On the other hand, during catalytic combustion by the catalyst 6, the preheating source for the air B is the catalytic combustor 5 itself. Therefore, fuel efficiency is extremely good, there is no need for any unnecessary power consumption, and the original characteristic of ultra-low NOx combustion can be maintained, making the combustion gas released outside the system harmless. In addition, by switching between ignition and combustion using the three-way valve 20, the same fuel can be used, making it possible to simplify the structure of the fuel supply system. By installing the air filter in the first air system 13, the structure can be further simplified.

Hey,”-gf: In the example, the heat exchanger 14 is two-stranded [tube].
1^, but a spiral structure increases the surface area,
Since it is possible to further improve the heat exchange efficiency, various changes and modifications are possible without being limited to the illustrated example.

In addition, the holes in the intake holes 16 installed in the air supply system 11 are designed to prevent combustion from being inhibited by too much combustion gas being introduced through them, depending on the shape of the aperture and the amount of air blown. There is a bowl that must be eaten.

[Effects of the Invention] In summary, according to the present invention, the following excellent effects are achieved.

(1) With the exception of @Daisuke, the combustion gas of the combustor itself produced by the catalytic combustion of the catalyst is used as the air preheating source to ensure the air temperature necessary for continued combustion. Enables savings in -C traditionally required during combustion
The preheating heater and preheating burner can be omitted.

(2) Since no preheating burner is required during combustion except during ignition, low NOx emissions, which are the original characteristics of combustion, can be maintained.

(3) At the time of ignition, the combustion gas from the preheating burner is transferred to the heat exchanger l.
Since the supply is kept low and does not come into direct contact with the catalyst, the catalyst will not be damaged by high-temperature combustion gas.

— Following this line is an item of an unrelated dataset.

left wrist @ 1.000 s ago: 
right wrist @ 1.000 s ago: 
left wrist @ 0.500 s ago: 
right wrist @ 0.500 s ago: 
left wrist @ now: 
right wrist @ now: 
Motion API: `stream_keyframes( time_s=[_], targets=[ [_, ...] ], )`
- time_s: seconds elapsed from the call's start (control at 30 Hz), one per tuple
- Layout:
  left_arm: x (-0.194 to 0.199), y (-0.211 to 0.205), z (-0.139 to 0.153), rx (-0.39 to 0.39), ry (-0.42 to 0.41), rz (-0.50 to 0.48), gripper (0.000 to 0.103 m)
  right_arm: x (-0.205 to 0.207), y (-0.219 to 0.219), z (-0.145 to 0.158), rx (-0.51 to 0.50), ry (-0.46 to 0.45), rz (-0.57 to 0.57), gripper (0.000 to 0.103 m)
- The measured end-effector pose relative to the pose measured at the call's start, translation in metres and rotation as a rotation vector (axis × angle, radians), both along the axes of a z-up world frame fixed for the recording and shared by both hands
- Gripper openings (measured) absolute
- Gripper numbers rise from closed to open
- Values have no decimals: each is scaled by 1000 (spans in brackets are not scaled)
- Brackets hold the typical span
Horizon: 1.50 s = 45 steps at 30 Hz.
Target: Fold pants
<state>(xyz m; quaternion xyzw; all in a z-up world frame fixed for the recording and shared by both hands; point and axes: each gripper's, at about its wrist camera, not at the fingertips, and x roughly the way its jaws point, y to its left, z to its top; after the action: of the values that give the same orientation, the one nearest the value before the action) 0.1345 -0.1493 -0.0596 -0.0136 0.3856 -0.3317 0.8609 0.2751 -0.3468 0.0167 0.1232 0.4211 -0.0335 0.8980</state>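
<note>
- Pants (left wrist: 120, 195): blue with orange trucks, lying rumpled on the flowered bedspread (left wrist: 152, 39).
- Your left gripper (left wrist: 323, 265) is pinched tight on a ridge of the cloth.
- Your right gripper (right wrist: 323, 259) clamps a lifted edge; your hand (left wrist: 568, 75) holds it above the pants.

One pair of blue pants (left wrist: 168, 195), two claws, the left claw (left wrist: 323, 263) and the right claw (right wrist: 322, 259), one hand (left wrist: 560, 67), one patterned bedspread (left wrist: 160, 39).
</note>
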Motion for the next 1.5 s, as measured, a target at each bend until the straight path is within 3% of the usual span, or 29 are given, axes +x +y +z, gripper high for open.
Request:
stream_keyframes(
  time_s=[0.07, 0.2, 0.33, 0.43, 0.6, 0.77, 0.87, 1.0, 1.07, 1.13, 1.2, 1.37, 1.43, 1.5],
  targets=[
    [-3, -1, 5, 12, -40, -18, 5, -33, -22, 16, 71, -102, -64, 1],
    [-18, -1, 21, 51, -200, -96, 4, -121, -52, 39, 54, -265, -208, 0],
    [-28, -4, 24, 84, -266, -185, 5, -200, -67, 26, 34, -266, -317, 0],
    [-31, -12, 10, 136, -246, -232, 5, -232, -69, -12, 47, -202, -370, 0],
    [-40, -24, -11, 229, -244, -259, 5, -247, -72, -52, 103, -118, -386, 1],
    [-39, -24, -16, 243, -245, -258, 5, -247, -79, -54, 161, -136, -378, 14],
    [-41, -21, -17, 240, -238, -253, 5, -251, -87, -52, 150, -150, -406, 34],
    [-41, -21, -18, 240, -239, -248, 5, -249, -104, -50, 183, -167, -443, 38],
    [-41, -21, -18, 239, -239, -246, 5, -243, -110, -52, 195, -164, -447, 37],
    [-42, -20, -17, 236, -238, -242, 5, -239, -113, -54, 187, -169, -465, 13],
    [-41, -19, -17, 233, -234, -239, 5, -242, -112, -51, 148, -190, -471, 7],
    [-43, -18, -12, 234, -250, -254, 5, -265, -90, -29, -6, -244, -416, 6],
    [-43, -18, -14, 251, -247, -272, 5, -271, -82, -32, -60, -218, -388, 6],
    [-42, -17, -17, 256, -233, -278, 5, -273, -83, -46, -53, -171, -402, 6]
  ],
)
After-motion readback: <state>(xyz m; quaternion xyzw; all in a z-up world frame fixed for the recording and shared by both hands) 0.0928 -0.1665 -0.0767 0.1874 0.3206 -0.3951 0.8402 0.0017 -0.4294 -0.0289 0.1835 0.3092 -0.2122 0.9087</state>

[Brief explanation of the drawing]

FIG. 1 is a system diagram of a conventional catalytic combustor, and FIG. 2 is a schematic structural sectional view showing a preferred embodiment of the catalytic combustor according to the present invention. In the figure, 5 is a catalytic combustor, 6 is a catalyst, 11 is an air supply system, 13 is an exhaust system, 14 is a heat exchanger, 15 is a throttle, 16 is an intake hole, 17 is an exhaust hole, 19 is a preheating burner, A is fuel,
B is air and C is combustion gas. Patent No. 99 applicant Tokyo Shibaura Electric Co., Ltd. 71 representative patent attorney Kinuya (Mu 11 Figure 1 2 Figure 2)

Claims (1)

[Scope of Claims] 1) In a catalytic combustor that supplies a mixture of fuel and preheated air to a catalyst to perform catalytic combustion and discharge combustion scum, the catalytic combustor is provided in the exhaust system of the catalytic combustor. A heat exchanger is provided in the exhaust system on the upstream side of the heat exchanger for preheating the air with combustion gas exhausted to the exhaust system, and is installed in the exhaust system to introduce fuel at the time of ignition. and a preheating burner for supplying combustion scum to the heat exchanger. 2) A constriction is formed in the air supply system in the heat exchanger, and the constriction is provided with an intake hole through which a part of the combustion gas is taken in. Catalytic combustor as described in section. 3) The exhaust hole of the exhaust system is provided (opened) facing the catalyst so that the catalyst is heated by the combustion residue of the heat exchanger jIIAF2. Catalytic combustor as described.